Trader Joe’s Visits JFK to Thank Students for Kindness Rocks

This year, the goal for second graders at John F. Kennedy Elementary School is to take the kindness rocks project that started at JFK and spread it into the larger community.

“Mrs. Olsen’s and Mrs. Gorey’s classes made kindness rocks and we’re looking for places to send them,” explained Brady, a student in Lynn Olsen’s class.

“We’re trying to get as many kindness rocks into the community as possible,” added his classmate, Sawyer. “We wrote letters to people who own places and we’re asking if they want a bowl of kindness rocks.”

One of the places students were eager to reach out to was Trader Joe’s in Danbury, Connecticut. Jack and Hunter wrote a letter to Karl Lueder, the manager of the store, and followed up with a phone call.

“We were thrilled to be involved,” Lueder told students during a visit to their classroom. He was accompanied by his daughter Megan, a 2014 Brewster graduate who put together a slideshow presentation for the class. “It takes a lot of courage, but that’s what you have to do,” he added, speaking directly to the two boys who reached out to him.

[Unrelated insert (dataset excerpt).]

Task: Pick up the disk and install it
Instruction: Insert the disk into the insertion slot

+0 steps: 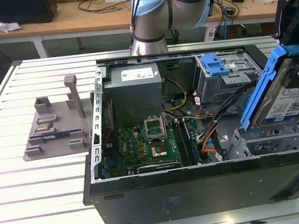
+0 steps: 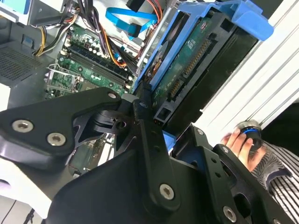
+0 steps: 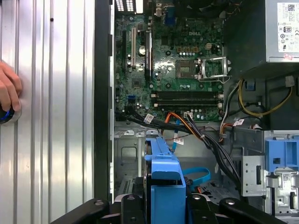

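Gripper (image 1: 295,71): at the exterior view's right, over the right end of the open computer case (image 1: 199,192); black linkages close to the lens in both wrist views.
Jaws: clenched on the disk, one on each side of its blue frame.
Disk (image 1: 283,101): off the bench, held tilted with the labelled face toward the exterior view; above the metal drive cage (image 1: 269,143) and not seated in it; green circuit side seen in the second wrist view (image 2: 187,60), blue frame edge in the first wrist view (image 3: 163,177).
Case: lying on its side on the slatted bench (image 1: 40,191), lid off.
Motherboard (image 1: 142,149): flat on the case floor, near the middle.
Power supply (image 1: 134,89): grey box with a white sticker, in the far corner of the case.
Blue latch (image 1: 214,64): on top of the far drive bay, well apart from the disk.
Cables (image 1: 210,138): orange, black and yellow, bundled between motherboard and cage.
Grey fixture (image 1: 55,126): on the bench just beside the case, at the exterior view's left.
Hand (image 2: 240,142): a person's, resting on a round blue knob (image 2: 250,130) beside the case.
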### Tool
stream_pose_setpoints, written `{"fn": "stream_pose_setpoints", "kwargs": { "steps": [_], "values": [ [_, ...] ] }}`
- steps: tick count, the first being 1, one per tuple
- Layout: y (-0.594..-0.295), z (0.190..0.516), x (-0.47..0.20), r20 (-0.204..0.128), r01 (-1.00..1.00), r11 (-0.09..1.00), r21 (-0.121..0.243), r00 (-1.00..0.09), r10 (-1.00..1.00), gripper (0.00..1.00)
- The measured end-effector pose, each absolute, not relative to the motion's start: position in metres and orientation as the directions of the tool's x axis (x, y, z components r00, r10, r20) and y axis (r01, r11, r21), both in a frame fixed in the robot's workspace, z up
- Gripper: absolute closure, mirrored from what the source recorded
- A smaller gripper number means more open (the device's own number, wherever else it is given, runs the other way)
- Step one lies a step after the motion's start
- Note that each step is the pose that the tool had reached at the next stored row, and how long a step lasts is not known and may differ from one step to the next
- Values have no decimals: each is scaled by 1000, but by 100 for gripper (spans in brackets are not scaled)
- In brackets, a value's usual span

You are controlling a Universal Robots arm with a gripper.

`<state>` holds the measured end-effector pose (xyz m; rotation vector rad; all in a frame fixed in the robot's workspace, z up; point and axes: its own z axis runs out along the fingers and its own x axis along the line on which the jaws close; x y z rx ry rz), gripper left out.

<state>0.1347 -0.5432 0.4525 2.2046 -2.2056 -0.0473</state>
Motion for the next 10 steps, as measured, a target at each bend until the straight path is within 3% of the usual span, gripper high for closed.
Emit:
{"fn": "stream_pose_setpoints", "kwargs": {
  "steps": [10],
  "values": [
    [-543,441,135,2,-999,1,38,-1,-1000,63]
  ]
}}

Students were bubbling with excitement about the visit and the fact that Lueder had their rocks displayed at his store. “We love them,” Lueder said. “All the people at work love the rocks. You did a great job. We wanted to come over and personally thank you and give you a little bit of insight into what Trader Joe’s does and what we hope to do when you come shopping with us.”

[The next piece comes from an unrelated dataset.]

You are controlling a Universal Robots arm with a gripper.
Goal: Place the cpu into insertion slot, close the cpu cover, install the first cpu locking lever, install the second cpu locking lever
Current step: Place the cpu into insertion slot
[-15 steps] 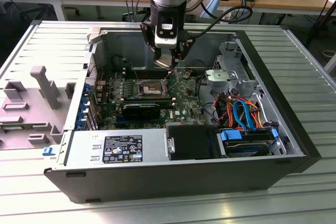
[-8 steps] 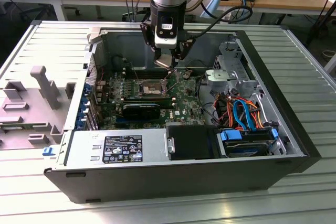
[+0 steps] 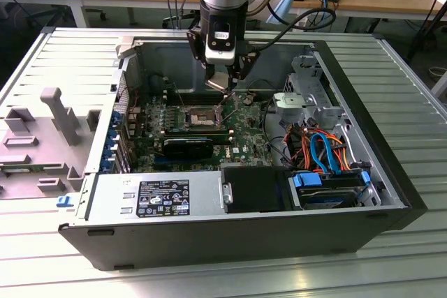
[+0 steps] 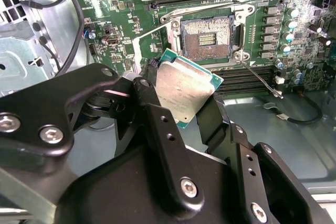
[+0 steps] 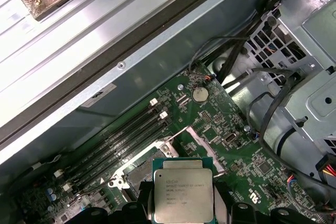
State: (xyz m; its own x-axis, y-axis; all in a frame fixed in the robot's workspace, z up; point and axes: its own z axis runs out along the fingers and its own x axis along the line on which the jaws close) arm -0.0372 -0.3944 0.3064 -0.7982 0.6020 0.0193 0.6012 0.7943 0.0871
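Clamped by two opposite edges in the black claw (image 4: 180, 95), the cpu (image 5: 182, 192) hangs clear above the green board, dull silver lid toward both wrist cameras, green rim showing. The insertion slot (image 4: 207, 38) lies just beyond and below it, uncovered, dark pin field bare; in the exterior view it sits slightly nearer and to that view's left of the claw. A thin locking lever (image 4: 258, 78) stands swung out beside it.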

Lueder talked about the store, which many of the students were familiar with, explaining a little bit about how it works and how it’s laid out before talking about how Trader Joe’s takes civic responsibility seriously — just like the students do. Right now, he explained, they’re focusing on reducing their use of plastic.

The next thing students are working on is collaborating on a slideshow presentation about their project and presenting it to spread awareness about the work they have been doing. The kindness rocks project is just one example of how Brewster students are learning from the earliest grades to demonstrate civic responsibility in keeping with the district’s strategic coherence plan.

Many of the district’s Strategic Coherence Plan skills are in play with this project. The most obvious is civic responsibility. Students are working really hard to make the community a better place by spreading kindness near and far. But the other four skills are at play as well. Students are collaborating and using critical thinking to figure out the best places to reach out to, communicating with the businesses, adapting to any issues that come up, and persevering until their goals are accomplished.